• [Problem to work on]:
Please return only the lines from the one holding "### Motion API" through the one holding "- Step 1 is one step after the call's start", exactly as they appear in the records below, both ends included.

---------------

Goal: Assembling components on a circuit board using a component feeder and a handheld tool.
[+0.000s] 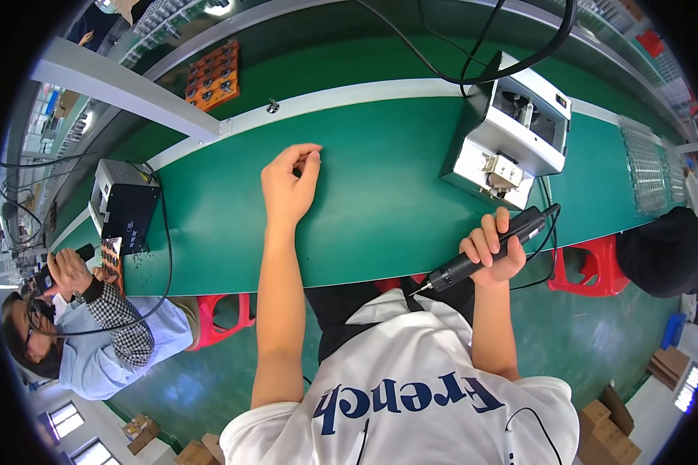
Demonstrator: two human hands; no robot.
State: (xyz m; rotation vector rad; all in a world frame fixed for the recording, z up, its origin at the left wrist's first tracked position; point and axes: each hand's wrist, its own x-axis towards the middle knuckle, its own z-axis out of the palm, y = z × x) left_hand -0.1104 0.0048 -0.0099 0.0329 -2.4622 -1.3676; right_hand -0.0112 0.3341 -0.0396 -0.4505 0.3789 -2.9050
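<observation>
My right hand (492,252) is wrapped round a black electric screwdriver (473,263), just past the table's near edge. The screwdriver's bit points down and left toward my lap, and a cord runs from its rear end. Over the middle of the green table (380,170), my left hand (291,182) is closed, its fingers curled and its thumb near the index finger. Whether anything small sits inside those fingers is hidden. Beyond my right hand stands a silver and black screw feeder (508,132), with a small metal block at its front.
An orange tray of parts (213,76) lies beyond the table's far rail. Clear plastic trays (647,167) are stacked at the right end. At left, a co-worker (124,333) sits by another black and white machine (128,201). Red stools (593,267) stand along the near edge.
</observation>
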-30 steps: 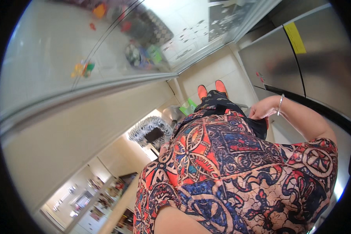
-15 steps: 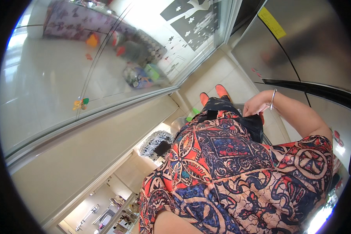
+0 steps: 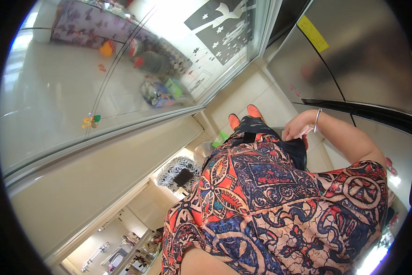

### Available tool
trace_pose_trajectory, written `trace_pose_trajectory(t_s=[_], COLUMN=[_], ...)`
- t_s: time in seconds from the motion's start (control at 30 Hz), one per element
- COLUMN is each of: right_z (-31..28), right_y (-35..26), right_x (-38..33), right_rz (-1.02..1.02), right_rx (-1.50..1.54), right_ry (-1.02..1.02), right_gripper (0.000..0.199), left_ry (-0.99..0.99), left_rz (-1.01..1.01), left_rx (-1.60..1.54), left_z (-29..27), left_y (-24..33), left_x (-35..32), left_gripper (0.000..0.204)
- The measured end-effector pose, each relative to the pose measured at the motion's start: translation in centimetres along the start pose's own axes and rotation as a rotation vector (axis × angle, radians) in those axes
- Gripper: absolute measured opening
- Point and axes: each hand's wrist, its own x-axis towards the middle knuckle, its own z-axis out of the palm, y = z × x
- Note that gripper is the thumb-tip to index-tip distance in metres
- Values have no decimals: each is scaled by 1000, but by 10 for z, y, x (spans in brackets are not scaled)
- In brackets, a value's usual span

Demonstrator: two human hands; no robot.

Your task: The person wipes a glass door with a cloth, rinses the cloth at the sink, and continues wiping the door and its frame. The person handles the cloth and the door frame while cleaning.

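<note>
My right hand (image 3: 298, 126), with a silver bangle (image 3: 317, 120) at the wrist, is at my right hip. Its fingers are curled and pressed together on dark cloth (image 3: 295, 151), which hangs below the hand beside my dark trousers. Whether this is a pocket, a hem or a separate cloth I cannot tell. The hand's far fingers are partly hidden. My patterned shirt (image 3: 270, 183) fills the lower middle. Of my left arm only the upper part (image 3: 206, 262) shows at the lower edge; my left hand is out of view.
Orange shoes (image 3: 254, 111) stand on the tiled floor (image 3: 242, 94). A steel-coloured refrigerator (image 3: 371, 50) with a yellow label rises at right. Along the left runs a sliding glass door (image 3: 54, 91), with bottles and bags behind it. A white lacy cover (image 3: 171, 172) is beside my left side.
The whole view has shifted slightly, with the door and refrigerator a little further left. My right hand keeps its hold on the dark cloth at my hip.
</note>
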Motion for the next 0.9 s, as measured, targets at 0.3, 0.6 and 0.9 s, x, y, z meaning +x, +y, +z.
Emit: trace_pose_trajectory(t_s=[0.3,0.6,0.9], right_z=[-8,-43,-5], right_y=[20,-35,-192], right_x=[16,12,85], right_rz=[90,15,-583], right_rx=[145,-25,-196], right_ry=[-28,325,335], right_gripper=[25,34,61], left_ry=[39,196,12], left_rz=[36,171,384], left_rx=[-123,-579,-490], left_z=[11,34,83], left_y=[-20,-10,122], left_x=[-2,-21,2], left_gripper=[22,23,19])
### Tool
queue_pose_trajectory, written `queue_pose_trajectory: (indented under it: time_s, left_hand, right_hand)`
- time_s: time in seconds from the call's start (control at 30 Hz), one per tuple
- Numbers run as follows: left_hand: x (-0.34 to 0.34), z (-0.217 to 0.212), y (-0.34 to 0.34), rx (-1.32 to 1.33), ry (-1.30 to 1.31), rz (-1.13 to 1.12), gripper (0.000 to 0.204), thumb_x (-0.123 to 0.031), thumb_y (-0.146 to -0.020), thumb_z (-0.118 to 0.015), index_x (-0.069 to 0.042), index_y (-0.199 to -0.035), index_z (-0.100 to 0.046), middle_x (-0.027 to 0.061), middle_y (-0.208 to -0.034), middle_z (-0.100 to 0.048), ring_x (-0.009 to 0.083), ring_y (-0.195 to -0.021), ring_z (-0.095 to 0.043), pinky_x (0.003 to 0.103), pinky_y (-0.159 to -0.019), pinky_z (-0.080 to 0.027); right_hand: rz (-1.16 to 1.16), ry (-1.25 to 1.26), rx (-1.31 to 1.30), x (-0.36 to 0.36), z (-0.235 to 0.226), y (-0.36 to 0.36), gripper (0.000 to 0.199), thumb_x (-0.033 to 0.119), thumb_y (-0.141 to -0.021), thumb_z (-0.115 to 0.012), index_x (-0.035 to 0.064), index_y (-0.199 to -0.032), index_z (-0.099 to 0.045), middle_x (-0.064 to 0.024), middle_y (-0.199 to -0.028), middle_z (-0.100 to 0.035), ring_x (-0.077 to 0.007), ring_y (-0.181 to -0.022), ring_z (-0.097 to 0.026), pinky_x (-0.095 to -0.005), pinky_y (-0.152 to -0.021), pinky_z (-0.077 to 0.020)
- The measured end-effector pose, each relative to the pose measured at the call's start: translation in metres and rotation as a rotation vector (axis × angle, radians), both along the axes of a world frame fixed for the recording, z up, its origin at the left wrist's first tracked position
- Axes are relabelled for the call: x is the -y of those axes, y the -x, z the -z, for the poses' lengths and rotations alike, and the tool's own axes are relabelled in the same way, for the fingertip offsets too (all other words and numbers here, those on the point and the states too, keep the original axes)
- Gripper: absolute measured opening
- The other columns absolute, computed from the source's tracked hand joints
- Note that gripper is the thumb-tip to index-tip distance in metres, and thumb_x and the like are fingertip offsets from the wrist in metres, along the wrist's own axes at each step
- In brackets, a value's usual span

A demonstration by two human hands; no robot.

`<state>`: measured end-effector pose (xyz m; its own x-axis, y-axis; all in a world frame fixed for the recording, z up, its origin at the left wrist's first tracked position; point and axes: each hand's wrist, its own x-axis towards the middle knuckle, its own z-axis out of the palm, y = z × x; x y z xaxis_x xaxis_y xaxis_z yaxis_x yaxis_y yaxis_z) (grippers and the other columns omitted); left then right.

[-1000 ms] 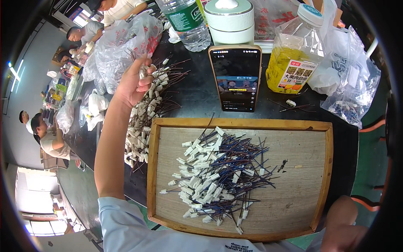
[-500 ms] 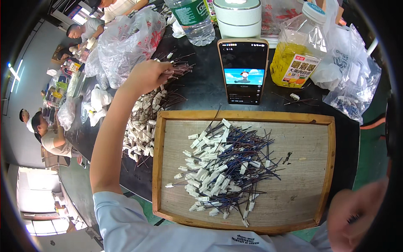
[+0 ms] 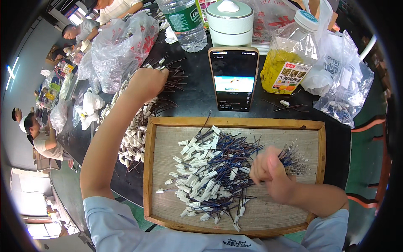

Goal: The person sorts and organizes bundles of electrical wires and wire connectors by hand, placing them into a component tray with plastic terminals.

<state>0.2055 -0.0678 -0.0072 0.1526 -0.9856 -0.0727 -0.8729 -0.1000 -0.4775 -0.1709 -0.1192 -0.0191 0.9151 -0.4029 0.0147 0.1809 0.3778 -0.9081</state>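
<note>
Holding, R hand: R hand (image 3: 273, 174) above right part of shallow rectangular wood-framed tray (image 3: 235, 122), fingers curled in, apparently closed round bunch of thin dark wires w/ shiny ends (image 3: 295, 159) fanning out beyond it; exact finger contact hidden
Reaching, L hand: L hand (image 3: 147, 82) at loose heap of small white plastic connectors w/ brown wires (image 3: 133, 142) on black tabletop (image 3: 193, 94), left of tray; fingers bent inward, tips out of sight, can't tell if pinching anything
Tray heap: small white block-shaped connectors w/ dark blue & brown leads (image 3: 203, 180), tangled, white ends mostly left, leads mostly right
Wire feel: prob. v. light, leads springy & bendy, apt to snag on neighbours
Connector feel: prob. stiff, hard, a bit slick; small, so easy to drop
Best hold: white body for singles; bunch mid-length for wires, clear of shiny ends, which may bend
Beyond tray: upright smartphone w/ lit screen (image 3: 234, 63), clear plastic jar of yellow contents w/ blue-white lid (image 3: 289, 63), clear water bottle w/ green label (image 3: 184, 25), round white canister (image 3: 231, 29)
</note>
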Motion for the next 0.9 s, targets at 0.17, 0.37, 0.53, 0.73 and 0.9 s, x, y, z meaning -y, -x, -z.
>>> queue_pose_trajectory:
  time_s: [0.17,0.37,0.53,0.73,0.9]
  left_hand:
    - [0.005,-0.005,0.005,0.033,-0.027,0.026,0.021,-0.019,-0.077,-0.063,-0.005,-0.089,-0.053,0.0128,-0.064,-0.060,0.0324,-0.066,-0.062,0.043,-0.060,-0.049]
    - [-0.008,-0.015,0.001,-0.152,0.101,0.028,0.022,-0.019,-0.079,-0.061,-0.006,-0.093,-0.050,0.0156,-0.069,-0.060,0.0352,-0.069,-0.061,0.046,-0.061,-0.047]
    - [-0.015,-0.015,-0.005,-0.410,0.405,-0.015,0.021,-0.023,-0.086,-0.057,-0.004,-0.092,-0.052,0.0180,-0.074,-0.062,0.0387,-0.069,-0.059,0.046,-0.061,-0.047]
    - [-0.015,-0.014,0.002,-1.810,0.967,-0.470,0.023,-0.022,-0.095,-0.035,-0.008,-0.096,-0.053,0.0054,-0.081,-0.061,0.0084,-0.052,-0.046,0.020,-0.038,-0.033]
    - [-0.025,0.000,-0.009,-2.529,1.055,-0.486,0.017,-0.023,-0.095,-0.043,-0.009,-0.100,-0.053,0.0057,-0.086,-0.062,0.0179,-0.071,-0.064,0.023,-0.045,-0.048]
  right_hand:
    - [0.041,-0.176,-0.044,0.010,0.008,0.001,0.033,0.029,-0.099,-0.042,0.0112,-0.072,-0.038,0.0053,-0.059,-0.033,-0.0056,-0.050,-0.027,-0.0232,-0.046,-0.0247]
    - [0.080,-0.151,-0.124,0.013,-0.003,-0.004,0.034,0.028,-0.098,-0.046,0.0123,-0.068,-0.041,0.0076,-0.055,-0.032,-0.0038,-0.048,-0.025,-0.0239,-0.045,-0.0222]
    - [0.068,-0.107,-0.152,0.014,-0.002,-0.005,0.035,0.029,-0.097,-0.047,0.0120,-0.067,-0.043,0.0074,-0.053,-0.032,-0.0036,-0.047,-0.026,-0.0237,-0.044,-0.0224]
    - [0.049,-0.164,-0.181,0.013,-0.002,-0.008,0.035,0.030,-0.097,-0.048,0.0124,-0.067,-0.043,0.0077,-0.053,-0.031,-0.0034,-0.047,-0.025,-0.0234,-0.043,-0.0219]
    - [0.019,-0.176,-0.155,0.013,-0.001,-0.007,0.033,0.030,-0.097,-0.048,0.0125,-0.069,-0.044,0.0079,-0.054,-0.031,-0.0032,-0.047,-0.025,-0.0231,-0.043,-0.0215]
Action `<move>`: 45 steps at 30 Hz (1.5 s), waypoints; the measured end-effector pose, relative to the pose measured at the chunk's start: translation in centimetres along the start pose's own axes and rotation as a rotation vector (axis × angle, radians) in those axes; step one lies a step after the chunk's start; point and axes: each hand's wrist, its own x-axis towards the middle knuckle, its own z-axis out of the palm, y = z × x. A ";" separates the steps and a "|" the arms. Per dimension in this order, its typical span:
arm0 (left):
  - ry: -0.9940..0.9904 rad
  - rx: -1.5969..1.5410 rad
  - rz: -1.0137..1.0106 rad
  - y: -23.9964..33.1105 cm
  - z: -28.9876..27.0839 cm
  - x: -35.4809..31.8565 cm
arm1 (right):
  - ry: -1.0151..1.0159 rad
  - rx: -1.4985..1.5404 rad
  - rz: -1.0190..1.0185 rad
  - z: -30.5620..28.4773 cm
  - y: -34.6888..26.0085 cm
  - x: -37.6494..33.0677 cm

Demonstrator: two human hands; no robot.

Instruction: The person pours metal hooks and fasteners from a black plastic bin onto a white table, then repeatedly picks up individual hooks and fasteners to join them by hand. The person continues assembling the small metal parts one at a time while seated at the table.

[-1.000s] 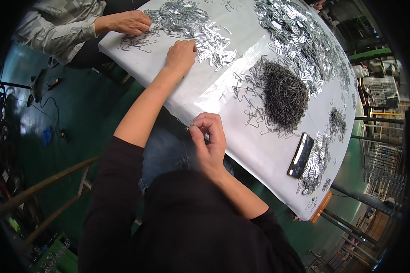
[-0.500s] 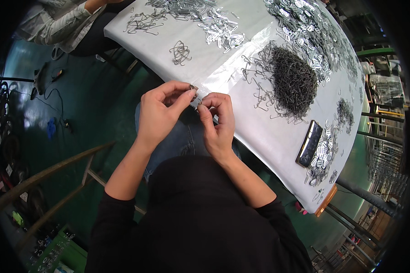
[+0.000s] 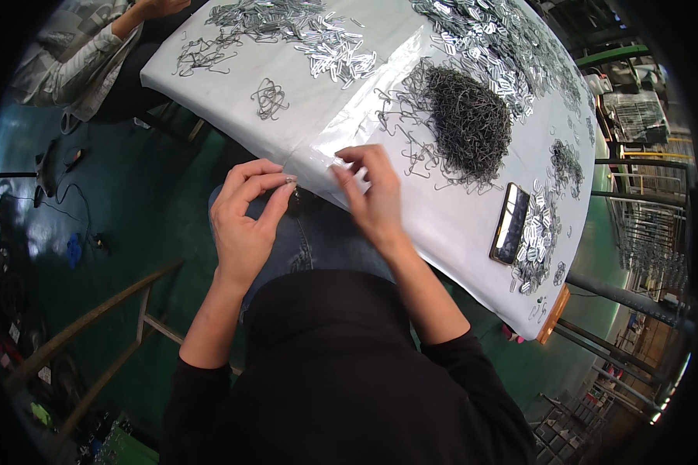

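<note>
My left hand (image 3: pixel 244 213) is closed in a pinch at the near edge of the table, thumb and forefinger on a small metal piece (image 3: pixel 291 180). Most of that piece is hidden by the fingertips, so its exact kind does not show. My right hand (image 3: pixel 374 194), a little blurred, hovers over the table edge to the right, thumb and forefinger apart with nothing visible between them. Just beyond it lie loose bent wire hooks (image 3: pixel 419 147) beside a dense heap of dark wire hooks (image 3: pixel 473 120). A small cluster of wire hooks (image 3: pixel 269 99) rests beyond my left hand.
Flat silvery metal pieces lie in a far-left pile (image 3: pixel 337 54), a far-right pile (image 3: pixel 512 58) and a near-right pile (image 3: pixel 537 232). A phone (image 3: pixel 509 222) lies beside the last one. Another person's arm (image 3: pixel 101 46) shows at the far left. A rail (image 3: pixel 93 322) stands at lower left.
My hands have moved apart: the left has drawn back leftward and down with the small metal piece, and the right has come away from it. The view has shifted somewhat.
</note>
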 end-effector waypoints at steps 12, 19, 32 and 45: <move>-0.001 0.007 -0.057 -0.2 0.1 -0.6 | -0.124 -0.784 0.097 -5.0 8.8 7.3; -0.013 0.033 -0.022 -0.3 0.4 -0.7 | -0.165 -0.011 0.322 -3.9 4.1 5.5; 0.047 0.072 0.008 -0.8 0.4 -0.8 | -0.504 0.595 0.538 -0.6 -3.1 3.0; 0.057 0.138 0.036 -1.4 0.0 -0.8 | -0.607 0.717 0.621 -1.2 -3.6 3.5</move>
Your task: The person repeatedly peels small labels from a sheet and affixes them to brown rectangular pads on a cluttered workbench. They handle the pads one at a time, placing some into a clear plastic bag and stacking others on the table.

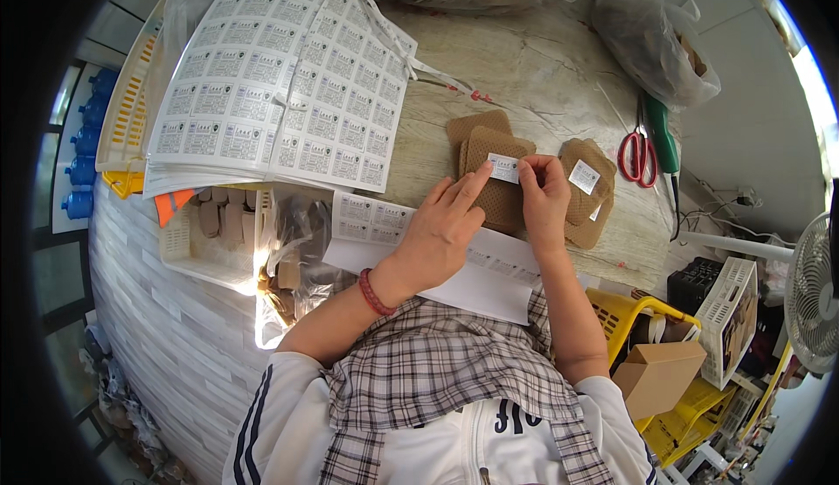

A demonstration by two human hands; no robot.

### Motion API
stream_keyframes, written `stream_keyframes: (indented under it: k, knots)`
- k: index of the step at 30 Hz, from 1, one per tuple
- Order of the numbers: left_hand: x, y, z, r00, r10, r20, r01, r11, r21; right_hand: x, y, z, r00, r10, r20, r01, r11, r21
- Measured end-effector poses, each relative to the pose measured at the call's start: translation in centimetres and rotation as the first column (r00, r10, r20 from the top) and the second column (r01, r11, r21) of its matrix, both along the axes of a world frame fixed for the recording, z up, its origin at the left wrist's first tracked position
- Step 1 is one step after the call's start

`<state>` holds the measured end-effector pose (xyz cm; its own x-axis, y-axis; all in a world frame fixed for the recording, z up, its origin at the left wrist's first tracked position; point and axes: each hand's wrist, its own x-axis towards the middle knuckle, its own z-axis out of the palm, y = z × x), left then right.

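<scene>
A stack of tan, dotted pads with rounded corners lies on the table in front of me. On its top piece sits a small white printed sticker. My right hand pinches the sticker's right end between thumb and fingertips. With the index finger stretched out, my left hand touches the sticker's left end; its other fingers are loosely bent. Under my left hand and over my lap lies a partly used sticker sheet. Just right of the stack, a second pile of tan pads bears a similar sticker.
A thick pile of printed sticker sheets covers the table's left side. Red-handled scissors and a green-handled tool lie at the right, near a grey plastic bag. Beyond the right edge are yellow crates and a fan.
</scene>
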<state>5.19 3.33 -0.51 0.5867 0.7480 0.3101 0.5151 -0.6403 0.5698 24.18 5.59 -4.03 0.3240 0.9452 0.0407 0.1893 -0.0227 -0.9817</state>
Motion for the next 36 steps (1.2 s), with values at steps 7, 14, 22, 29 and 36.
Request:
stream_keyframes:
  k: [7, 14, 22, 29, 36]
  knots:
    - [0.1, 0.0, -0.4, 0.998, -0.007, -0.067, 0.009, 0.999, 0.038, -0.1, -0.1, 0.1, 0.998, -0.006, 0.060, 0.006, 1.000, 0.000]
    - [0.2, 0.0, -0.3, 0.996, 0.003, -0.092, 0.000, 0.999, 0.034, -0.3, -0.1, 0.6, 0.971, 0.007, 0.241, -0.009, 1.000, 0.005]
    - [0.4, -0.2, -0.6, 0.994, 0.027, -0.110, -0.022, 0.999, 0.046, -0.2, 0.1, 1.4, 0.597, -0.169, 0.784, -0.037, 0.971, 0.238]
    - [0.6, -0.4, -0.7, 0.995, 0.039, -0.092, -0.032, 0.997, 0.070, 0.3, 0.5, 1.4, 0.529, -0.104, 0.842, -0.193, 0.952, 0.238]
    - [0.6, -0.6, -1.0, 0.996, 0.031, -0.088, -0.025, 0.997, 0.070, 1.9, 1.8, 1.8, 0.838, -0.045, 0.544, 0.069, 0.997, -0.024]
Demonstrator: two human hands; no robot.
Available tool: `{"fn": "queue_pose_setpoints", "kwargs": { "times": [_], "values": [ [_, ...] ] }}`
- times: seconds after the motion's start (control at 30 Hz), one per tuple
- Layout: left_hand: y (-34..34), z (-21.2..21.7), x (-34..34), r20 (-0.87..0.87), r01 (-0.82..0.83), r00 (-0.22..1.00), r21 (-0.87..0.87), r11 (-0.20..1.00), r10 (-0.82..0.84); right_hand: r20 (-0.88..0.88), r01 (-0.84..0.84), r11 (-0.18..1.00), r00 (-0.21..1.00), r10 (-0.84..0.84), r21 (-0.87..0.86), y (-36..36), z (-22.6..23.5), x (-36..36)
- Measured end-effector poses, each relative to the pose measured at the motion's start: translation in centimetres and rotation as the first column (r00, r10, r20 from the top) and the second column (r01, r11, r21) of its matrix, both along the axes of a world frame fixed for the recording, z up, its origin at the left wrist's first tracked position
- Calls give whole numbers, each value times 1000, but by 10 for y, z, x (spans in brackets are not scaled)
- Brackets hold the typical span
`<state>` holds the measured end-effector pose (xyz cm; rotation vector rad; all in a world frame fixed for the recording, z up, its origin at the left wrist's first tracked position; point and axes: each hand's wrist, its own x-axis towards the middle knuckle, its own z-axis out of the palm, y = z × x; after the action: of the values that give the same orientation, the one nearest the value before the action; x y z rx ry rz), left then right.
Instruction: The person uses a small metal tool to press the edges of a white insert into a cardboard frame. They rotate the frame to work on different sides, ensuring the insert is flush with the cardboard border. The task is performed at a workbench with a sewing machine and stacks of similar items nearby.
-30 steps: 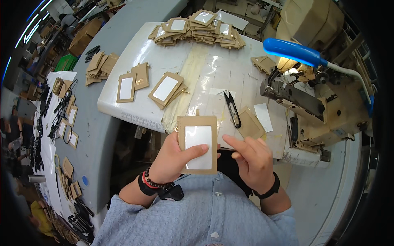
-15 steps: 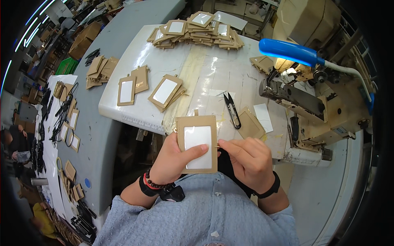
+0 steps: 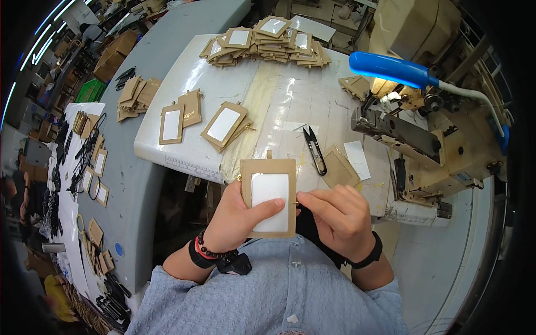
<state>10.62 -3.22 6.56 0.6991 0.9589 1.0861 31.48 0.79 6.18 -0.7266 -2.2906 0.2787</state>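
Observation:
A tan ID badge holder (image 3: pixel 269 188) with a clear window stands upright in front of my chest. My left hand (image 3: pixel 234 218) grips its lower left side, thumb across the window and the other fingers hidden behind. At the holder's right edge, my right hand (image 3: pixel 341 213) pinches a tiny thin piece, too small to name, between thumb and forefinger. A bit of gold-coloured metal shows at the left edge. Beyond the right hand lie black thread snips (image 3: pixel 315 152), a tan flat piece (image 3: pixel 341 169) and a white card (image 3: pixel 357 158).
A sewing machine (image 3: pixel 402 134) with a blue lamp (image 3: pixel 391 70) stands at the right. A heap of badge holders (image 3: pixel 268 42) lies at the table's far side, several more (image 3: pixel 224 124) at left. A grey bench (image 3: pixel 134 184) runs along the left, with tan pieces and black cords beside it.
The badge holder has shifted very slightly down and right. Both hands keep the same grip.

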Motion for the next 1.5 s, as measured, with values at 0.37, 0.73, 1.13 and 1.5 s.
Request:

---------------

• [Written answer]:
### Motion API
stream_keyframes, written `stream_keyframes: (indented under it: k, knots)`
- k: index of the step at 30 Hz, from 1, one per tuple
- Order of the numbers: left_hand: x, y, z, r00, r10, r20, r01, r11, r21; right_hand: x, y, z, r00, r10, r20, r01, r11, r21
- Measured end-effector poses, each relative to the pose measured at the call's start: translation in centimetres and rotation as the first column (r00, r10, r20 from the top) and the second column (r01, r11, r21) of its matrix, both along the axes of a world frame fixed for the recording, z up, its origin at the left wrist's first tracked position
- Step 1 is one step after the call's start

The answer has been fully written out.